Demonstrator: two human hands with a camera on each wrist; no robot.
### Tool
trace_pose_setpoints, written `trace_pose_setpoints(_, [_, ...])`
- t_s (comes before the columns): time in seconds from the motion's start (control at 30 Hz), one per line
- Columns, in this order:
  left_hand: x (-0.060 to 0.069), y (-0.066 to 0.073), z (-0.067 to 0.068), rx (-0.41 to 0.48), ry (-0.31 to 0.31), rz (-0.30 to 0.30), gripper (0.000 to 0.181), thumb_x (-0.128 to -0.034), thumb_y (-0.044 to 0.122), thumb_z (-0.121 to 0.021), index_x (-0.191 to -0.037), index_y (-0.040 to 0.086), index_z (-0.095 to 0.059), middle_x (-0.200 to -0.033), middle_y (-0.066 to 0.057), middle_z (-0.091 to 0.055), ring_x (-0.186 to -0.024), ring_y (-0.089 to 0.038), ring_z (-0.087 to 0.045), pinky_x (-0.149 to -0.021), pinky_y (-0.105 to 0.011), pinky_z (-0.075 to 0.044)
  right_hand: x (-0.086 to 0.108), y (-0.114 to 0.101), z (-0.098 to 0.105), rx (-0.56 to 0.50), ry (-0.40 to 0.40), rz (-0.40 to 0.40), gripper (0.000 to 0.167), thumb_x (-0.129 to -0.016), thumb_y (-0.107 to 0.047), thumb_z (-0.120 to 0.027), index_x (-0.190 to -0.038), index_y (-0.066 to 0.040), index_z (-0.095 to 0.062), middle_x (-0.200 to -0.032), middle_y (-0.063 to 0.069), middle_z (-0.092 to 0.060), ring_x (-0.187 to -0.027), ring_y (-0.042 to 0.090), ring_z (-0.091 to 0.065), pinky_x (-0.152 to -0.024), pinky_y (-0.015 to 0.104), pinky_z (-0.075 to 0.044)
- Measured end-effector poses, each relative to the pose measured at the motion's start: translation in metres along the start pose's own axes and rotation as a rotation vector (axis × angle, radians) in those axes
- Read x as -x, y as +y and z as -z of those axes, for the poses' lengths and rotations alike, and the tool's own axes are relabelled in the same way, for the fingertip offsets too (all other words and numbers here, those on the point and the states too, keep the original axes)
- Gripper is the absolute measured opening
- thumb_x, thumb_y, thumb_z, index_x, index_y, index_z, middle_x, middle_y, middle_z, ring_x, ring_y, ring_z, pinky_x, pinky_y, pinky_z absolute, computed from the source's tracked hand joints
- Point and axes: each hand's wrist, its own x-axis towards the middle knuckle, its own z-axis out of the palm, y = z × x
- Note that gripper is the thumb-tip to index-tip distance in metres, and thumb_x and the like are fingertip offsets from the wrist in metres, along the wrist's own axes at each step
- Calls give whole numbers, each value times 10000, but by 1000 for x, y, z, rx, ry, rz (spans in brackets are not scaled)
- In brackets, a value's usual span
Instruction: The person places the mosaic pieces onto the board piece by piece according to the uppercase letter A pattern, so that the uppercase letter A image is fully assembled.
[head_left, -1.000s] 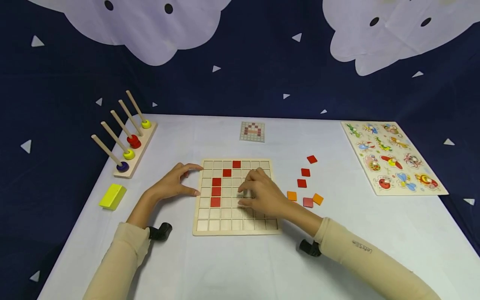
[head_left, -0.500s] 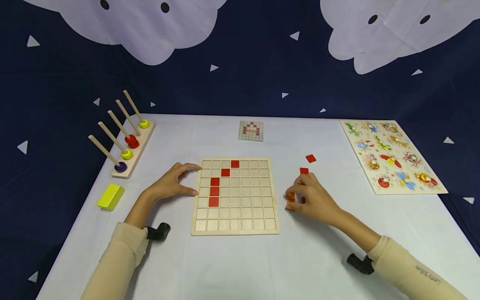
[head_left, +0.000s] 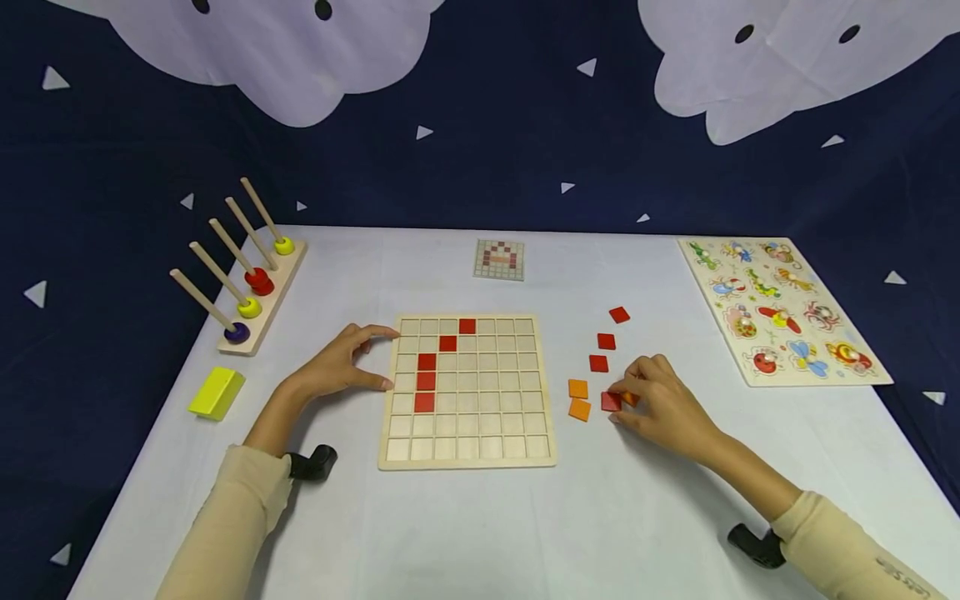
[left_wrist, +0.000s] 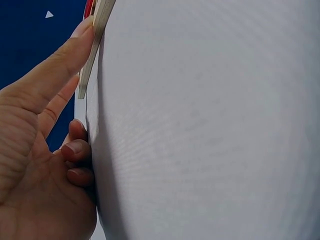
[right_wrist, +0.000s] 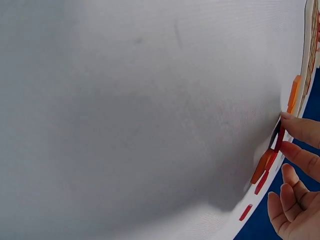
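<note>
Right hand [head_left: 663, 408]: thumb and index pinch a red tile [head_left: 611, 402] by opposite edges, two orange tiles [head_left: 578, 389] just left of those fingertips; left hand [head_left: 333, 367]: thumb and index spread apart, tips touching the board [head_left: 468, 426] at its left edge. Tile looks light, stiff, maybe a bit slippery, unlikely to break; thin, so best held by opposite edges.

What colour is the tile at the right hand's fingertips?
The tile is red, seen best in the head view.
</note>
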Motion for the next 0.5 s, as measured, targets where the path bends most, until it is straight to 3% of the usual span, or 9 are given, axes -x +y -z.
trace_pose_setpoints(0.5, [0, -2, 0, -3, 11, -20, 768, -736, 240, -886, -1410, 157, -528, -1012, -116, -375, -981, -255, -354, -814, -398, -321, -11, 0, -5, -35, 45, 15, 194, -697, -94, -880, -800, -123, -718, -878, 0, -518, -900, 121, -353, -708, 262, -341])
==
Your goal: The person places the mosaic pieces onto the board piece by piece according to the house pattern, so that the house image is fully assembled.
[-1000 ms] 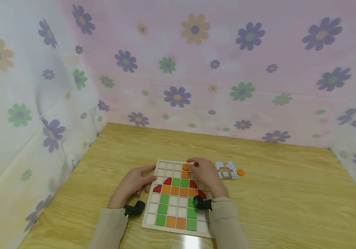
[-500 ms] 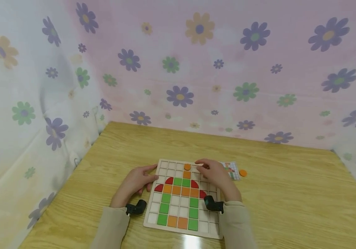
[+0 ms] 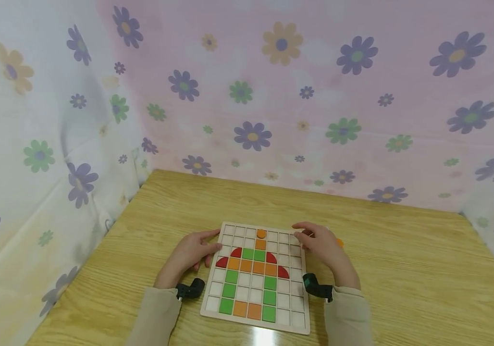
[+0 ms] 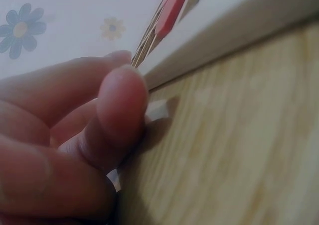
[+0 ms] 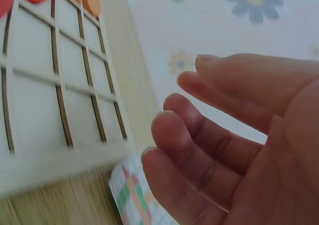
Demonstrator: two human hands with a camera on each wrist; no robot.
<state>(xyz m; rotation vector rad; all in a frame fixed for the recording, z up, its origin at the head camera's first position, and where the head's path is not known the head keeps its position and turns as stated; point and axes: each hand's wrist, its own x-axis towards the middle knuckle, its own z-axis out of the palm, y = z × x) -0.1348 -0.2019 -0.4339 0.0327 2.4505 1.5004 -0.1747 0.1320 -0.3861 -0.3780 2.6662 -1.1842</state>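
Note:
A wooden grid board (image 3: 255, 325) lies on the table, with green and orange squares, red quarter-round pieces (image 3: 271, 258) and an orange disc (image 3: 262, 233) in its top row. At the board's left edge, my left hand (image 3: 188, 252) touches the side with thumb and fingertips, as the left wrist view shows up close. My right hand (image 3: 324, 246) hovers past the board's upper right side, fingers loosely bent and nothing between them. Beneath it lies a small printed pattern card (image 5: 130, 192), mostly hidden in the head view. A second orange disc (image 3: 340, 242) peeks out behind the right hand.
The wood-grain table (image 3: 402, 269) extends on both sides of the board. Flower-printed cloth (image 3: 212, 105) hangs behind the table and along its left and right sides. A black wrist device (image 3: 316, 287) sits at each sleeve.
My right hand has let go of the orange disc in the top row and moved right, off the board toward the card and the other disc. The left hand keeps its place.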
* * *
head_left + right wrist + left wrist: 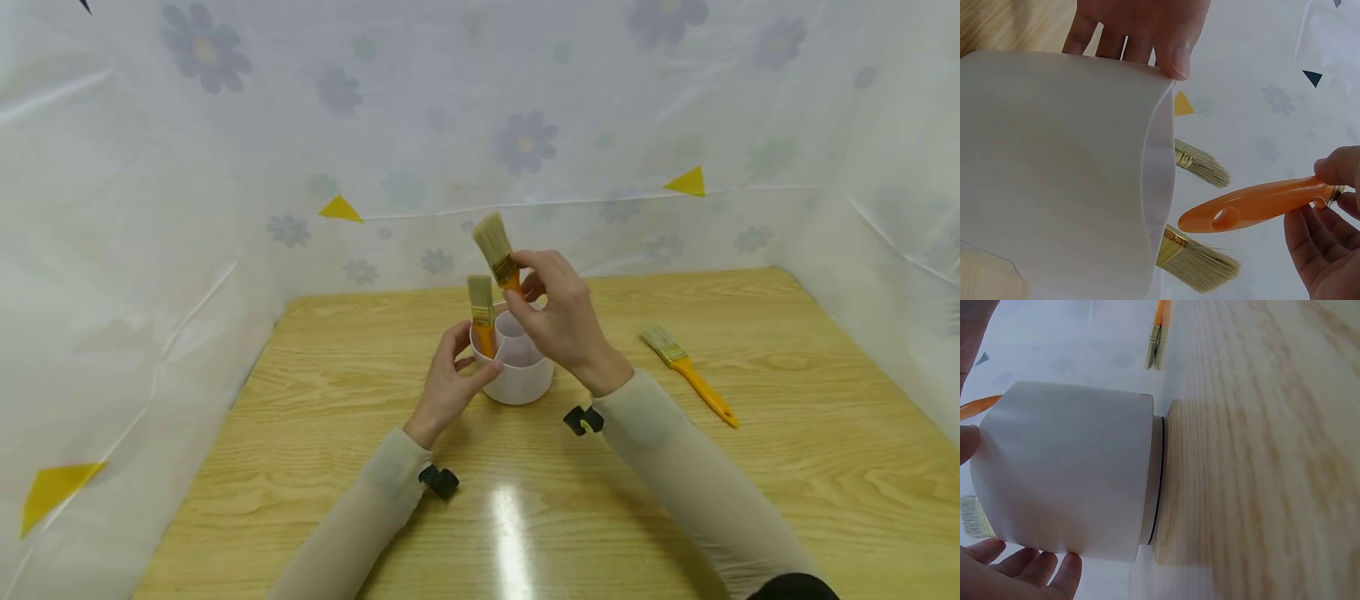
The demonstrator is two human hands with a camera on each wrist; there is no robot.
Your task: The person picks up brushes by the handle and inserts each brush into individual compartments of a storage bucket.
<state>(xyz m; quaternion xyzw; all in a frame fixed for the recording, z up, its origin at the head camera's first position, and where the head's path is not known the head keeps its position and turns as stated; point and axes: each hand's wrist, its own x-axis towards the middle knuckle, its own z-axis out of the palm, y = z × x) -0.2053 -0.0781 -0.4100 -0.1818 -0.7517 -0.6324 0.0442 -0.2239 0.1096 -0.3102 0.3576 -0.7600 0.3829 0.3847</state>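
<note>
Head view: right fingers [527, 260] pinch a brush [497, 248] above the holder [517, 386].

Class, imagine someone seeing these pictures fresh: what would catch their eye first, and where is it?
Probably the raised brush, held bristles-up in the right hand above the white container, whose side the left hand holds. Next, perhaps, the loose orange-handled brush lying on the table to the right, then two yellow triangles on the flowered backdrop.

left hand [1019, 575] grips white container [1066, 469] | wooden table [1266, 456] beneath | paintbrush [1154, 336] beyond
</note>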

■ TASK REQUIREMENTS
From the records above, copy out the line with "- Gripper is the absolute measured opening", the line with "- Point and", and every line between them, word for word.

■ ANSWER SECTION
- Gripper is the absolute measured opening
- thumb_x, thumb_y, thumb_z, index_x, index_y, index_z, middle_x, middle_y, middle_z, ring_x, ring_y, ring_z, pinky_x, pinky_y, pinky_z absolute, computed from the source's tracked hand joints
- Point and axes: each hand's wrist, its own x-axis towards the middle knuckle, its own z-axis out of the palm, y = z × x

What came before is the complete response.